### WHAT TO WORK ON
Scan the entries for lines with the word "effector" and copy those lines.

(Excerpts from a dataset)

★ ★ ★

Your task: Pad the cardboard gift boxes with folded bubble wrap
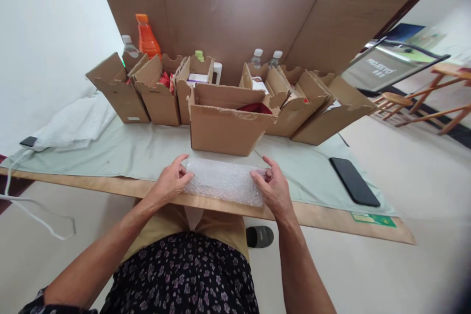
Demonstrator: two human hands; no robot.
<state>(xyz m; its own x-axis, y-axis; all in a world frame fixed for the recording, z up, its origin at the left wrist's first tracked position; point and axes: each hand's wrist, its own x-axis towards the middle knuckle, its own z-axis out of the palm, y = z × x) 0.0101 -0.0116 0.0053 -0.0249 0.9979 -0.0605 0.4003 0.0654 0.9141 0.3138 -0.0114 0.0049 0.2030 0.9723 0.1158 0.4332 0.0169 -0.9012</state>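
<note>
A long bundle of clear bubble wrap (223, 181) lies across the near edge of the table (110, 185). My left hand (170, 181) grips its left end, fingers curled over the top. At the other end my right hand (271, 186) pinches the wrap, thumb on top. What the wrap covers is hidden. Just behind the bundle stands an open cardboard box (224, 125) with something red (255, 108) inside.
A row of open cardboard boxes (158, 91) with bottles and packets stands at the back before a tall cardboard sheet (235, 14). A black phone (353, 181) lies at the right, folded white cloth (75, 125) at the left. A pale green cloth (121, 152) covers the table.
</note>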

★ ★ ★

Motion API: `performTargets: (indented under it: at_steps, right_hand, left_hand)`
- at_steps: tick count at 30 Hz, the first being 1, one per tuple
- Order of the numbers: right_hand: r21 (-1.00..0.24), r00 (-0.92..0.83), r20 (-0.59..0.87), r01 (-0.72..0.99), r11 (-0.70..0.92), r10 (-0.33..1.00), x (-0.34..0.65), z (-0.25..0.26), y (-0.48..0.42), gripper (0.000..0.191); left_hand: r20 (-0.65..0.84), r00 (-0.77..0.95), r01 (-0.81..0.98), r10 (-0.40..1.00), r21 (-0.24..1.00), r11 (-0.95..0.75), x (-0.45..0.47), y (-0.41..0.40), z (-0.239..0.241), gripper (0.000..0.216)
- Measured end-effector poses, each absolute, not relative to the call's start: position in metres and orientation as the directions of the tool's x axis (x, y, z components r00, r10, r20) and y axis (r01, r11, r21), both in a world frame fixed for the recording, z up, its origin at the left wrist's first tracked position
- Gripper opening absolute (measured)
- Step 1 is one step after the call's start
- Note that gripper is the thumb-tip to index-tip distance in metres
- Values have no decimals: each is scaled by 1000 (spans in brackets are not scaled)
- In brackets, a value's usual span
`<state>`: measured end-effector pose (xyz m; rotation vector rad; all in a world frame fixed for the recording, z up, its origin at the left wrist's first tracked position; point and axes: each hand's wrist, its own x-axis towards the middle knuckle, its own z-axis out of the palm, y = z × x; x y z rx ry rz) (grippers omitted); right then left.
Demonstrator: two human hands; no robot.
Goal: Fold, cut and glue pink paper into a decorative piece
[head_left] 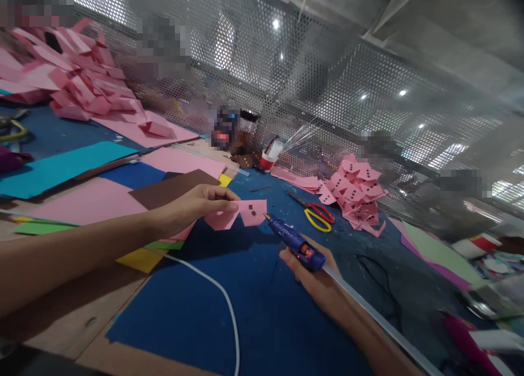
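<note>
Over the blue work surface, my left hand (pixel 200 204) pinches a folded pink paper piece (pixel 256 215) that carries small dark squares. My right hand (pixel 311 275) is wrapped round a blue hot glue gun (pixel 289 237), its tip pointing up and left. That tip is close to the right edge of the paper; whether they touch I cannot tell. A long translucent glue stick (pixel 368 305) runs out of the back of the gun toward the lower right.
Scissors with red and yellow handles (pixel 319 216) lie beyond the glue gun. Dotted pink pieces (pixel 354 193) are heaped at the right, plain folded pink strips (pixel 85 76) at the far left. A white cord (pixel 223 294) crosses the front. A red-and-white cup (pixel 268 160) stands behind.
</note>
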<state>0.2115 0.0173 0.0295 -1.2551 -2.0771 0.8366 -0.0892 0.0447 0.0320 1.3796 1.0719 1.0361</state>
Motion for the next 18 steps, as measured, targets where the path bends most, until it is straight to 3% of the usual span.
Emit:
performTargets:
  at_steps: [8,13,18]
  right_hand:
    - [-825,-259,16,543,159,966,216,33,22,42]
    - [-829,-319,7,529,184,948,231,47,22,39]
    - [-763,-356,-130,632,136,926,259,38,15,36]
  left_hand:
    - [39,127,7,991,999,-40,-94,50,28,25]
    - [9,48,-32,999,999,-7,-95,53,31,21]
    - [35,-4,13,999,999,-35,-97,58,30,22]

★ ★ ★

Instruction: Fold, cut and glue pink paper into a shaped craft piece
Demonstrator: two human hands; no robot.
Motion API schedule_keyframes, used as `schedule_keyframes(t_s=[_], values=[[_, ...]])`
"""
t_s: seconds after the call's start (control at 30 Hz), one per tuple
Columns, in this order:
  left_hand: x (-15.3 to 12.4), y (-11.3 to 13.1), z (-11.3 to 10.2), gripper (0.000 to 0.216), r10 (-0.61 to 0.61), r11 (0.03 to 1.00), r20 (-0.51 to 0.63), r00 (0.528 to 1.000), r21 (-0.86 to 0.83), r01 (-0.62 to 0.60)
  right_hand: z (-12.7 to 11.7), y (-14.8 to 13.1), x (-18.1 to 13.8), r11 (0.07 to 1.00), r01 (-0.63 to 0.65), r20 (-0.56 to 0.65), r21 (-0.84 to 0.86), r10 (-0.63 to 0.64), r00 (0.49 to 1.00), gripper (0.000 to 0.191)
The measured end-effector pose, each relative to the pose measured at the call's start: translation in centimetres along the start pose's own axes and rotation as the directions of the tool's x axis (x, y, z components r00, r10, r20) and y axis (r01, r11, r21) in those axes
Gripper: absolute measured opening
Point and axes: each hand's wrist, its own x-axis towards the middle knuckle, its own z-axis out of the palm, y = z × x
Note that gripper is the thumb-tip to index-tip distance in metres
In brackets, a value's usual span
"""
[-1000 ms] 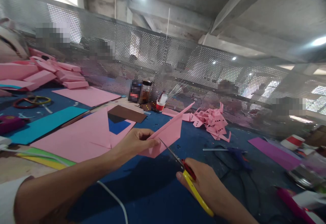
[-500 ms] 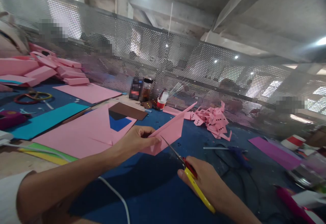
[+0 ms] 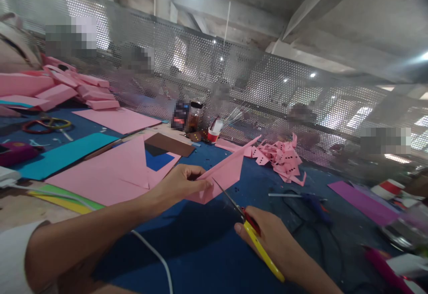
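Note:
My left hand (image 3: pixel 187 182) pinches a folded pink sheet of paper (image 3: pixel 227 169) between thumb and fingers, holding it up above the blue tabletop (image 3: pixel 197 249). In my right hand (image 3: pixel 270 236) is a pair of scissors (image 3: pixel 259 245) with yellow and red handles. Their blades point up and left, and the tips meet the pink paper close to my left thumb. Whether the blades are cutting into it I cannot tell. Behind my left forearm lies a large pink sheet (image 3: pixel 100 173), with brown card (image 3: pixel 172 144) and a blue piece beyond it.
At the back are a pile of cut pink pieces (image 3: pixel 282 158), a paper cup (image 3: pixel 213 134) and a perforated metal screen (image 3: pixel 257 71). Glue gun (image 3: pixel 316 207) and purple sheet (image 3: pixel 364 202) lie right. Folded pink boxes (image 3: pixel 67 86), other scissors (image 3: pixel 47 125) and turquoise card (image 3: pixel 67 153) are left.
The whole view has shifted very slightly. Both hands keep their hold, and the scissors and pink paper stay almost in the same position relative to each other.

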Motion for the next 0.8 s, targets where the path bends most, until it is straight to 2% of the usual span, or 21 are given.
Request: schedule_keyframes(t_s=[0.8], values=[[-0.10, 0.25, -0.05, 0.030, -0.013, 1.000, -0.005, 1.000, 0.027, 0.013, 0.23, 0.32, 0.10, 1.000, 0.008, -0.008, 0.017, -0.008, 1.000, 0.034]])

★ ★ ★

### RESULT FOR THIS TASK
- Measured end-effector poses, each absolute, not relative to the call's start: position in metres and orientation as the directions of the tool's x axis (x, y, z components r00, r10, r20) and y axis (r01, r11, r21), both in a world frame fixed for the recording, z up, its origin at the left wrist's first tracked position
`<state>`: measured end-effector pose (xyz m; rotation vector rad; all in a world frame fixed for the recording, z up, its origin at the left wrist's first tracked position; point and axes: each hand's wrist, its own x-axis towards the middle knuckle, its own z-axis out of the palm, y = z × x; x y z rx ry rz) (grippers omitted); right then left.
The measured end-effector pose, each relative to the pose measured at the call's start: translation in centimetres along the start pose's own axes and rotation as the directions of the tool's x axis (x, y, z components r00, r10, r20) and y axis (r01, r11, r21) in those axes

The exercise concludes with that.